Why Los Angeles Warehouses Need Dedicated Security

Los Angeles has one of the largest warehouse and distribution corridors in the country. From the Port of Long Beach, cargo moves through Carson, Compton, and Vernon, then fans out to massive distribution hubs in City of Industry, Commerce, and the Inland Empire. That corridor handles billions of dollars in goods every year — and everyone from organized theft rings to opportunistic employees knows it.

Cargo theft is not petty crime. A single trailer of consumer electronics, pharmaceuticals, or branded apparel can be worth $200,000 or more. Organized groups target warehouses with weak perimeter security, unmonitored loading docks, and predictable shift changes. They watch your facility for days before they move. They know when your guards leave and when the new ones show up late.

Internal theft is the bigger problem. Industry data consistently shows that employee theft and pilferage account for more warehouse losses than outside break-ins. A case here, a pallet there, inventory counts that never quite add up. Without a guard who monitors loading activity, checks seals, and documents every trailer that docks and departs, internal shrinkage bleeds you slowly.

Insurance carriers are paying attention. If your warehouse carries high-value inventory, your insurance company likely requires physical security as a condition of coverage. After a loss, the first question the adjuster asks is what security measures were in place. If the answer is a camera system nobody monitors and a padlock on the gate, that claim gets a lot harder. A licensed, documented security program is not just protection — it is proof that you did your part.
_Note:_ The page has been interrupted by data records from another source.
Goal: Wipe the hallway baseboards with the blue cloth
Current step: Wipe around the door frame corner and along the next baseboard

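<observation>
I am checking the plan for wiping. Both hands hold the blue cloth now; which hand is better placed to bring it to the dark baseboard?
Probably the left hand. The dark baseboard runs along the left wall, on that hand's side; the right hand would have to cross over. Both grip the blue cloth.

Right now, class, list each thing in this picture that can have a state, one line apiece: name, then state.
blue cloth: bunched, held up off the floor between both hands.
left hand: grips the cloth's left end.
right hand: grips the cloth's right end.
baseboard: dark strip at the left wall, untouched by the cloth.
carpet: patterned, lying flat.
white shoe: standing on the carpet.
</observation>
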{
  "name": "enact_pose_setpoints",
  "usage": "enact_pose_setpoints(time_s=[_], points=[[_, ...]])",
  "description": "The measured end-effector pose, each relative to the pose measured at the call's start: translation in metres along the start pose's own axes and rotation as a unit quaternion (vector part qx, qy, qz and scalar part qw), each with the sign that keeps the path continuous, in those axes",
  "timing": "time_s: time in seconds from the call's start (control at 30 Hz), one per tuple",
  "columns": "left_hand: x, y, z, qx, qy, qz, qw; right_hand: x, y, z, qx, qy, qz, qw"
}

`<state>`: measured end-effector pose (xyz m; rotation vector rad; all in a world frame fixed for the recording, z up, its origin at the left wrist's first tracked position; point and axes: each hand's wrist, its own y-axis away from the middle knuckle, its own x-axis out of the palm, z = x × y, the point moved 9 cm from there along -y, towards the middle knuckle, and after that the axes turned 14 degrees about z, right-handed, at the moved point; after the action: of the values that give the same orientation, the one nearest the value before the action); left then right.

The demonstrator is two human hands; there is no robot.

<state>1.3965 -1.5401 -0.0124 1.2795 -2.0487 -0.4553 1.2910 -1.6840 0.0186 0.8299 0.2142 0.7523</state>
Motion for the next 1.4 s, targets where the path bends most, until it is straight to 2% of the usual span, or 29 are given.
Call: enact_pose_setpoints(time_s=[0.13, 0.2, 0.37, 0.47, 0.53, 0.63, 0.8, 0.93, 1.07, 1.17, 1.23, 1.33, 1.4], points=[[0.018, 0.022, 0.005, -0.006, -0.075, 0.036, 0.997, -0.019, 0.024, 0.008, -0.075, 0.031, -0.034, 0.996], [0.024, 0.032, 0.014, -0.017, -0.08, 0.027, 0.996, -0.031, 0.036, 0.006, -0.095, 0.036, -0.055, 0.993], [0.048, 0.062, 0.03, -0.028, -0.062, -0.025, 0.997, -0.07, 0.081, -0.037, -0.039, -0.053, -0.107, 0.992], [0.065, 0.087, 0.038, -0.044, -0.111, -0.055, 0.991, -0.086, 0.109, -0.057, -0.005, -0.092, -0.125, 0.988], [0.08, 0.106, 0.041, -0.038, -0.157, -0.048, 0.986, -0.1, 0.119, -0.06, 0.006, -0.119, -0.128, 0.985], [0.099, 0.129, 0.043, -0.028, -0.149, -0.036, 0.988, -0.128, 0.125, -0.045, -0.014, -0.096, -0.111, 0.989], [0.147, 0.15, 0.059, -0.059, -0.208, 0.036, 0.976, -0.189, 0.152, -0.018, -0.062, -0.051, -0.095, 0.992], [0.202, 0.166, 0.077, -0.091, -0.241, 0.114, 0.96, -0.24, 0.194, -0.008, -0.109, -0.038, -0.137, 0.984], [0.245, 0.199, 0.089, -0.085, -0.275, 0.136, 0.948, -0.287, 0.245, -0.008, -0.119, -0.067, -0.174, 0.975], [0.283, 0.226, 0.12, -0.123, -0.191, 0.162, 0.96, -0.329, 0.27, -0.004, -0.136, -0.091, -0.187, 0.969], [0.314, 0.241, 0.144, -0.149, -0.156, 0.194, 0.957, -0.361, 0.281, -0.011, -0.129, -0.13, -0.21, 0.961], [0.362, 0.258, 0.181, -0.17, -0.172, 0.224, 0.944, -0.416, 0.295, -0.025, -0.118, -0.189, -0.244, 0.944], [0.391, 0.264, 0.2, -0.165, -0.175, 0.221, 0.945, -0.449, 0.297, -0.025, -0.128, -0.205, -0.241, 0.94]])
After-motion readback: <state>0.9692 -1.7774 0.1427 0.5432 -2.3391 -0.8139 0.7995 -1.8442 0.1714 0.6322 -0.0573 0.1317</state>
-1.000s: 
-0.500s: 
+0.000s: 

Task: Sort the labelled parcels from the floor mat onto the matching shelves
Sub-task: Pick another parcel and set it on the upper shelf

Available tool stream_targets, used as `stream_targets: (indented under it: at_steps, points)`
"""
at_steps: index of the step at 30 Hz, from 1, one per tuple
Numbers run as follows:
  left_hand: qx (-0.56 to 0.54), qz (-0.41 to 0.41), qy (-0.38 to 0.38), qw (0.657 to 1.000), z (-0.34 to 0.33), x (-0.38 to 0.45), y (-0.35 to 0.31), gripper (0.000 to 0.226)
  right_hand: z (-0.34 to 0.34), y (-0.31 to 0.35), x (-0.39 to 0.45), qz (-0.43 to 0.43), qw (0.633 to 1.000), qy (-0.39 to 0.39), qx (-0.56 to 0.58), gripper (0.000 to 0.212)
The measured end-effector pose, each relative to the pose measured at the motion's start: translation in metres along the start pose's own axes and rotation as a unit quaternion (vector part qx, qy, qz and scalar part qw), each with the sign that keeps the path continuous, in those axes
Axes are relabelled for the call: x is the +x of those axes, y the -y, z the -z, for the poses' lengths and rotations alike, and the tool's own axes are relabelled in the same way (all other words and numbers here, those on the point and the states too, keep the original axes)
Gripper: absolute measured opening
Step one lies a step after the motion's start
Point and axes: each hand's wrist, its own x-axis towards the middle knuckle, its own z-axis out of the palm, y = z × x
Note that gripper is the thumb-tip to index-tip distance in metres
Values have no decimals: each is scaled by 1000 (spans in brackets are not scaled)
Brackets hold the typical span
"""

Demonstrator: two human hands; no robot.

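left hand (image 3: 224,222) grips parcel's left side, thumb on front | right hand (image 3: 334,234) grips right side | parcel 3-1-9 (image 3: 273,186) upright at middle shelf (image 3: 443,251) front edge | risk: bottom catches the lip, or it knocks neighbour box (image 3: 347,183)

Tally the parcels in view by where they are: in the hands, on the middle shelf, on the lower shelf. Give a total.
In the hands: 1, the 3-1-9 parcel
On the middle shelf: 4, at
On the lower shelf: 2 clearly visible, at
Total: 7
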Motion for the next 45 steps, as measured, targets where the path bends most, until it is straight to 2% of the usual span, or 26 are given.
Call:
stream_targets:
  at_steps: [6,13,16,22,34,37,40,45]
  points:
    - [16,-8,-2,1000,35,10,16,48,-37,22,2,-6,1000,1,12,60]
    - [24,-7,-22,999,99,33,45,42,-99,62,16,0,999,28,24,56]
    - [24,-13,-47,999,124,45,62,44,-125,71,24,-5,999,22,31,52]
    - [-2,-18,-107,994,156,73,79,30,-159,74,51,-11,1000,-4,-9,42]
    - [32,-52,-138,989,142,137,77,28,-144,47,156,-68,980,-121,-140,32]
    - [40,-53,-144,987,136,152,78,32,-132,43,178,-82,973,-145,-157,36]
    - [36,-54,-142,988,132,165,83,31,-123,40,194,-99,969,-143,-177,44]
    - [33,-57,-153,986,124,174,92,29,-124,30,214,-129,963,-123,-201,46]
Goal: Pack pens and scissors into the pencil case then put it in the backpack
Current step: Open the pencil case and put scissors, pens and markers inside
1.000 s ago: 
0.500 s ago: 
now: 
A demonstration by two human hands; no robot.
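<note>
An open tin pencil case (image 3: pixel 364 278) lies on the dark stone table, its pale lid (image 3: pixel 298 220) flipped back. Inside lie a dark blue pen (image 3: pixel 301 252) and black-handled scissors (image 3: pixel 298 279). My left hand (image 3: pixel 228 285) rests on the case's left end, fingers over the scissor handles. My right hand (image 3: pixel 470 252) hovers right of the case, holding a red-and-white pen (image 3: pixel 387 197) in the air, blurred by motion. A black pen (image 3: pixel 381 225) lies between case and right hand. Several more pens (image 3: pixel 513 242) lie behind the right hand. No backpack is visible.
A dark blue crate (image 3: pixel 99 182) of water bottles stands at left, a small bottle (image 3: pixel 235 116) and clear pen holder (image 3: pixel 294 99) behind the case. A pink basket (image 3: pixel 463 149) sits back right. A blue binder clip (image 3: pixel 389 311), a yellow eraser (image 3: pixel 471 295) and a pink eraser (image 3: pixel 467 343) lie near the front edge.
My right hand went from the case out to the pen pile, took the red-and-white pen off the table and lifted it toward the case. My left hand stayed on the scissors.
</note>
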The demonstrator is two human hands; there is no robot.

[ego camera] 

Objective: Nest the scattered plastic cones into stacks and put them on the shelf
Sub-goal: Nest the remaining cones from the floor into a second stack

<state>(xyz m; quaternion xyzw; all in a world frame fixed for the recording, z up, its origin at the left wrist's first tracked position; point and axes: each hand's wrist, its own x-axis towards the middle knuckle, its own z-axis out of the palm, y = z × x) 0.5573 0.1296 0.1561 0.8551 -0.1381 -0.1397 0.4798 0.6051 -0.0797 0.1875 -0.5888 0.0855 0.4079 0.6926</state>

What Warehouse Security Actually Covers

Most people think warehouse security means a guard at the gate checking trucks in and out. That is about 20 percent of the job. Here is what a real warehouse security program looks like:

Access control for trucks, drivers, and vendors. Every truck that enters your yard gets logged. The driver shows ID and a bill of lading before backing into a dock. Vendors sign in and out. No one wanders your warehouse floor without authorization. Your guard knows who is supposed to be on site and who is not — and they challenge the ones who are not.

Loading dock monitoring. The loading dock is where product leaves your control. A guard at the dock watches loading and unloading, verifies counts against bills of lading, checks trailer seals before departure, and documents everything. If a driver loads 48 cases but the BOL says 50, that gets flagged immediately — not discovered three days later during an inventory audit.

Seal verification. Every outbound trailer gets sealed, and that seal number gets recorded. When a trailer arrives at its destination with a broken or mismatched seal, you have a documented chain of custody that protects your operation. This is one of the simplest and most effective anti-theft measures in distribution, and it only works when someone is actually checking.

Interior and exterior patrol routes. Your guard walks the aisles, the yard, and the perimeter on a defined schedule. They check for open doors, unsecured product, unauthorized personnel, fire hazards, and anything out of place. Patrol routes are built into the post order and documented on every round. If something is wrong at 2 AM on a Tuesday, there is a written record of when it was last checked.

After-hours lockdown procedures. When the last employee leaves, the guard secures all dock doors, verifies the yard is clear, sets the perimeter, and begins overnight patrol. After-hours is when your warehouse is most vulnerable to break-ins, and it is when you need a guard who knows every door, every fence line, and every blind spot on your property.

Incident documentation. Every event gets documented — access denials, seal discrepancies, unauthorized visitors, perimeter breaches, anything unusual. You get reports you can hand to your insurance carrier, your operations manager, or law enforcement. This is the paper trail that turns "something happened" into "here is exactly what happened, when, and what we did about it."

Day Shift vs. Night Shift Warehouse Security

Day and night security at a warehouse are two different jobs with two different risk profiles. You need to staff for both, and the post orders should reflect the differences.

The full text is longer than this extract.